Beverly said, “What I wanted to ask you about was the first paragraph. I must have written the letter ten times, and the first paragraph is still awkward.”
“So actually what it amounts to is that you are an obstacle in the road to progress. Anyone who disregards the Handbook—”
“I’m not optimistic about the future of the Handbook, Wayne.”
“What’s that supposed to mean?”
“I’m just not optimistic about it, that’s all.”
“And do I start the letter by saying ‘Dear Sirs,’ or ‘Gentlemen,’ or what?”
Miles took the letter from Beverly.
“You’re never optimistic about anything, Pruitt. That’s your trouble. You’re an obstacle in the road to progress around here.”
The bell rang. Beverly hurried away. Miles locked his classroom and started up the stairway. “I’m late for study hall, Wayne.”
“You’re an obstacle in the road to progress,” Wayne called after him.
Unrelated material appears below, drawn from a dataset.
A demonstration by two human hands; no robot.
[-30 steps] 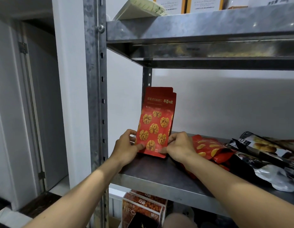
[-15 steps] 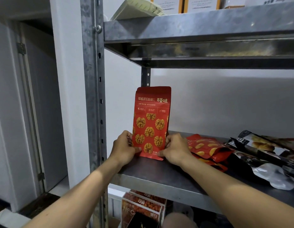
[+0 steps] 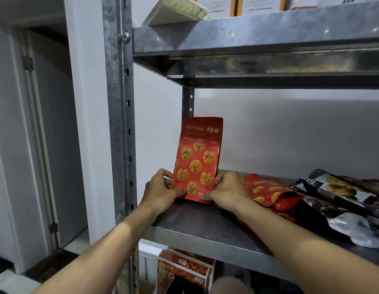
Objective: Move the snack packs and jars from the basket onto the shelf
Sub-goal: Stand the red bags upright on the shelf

At the landing, Miles turned and saw Wayne standing at the bottom of the steps in his most earnest pose, his hands outstretched, palms up, like a beggar. He was painful to look at.
* * *
After school Miles went into the basement lunchroom and burned his tongue on a quick cup of the coffee that had been simmering on the stove all day. It tasted like tinfoil. Then he went to the faculty meeting in Ray Smith’s history classroom.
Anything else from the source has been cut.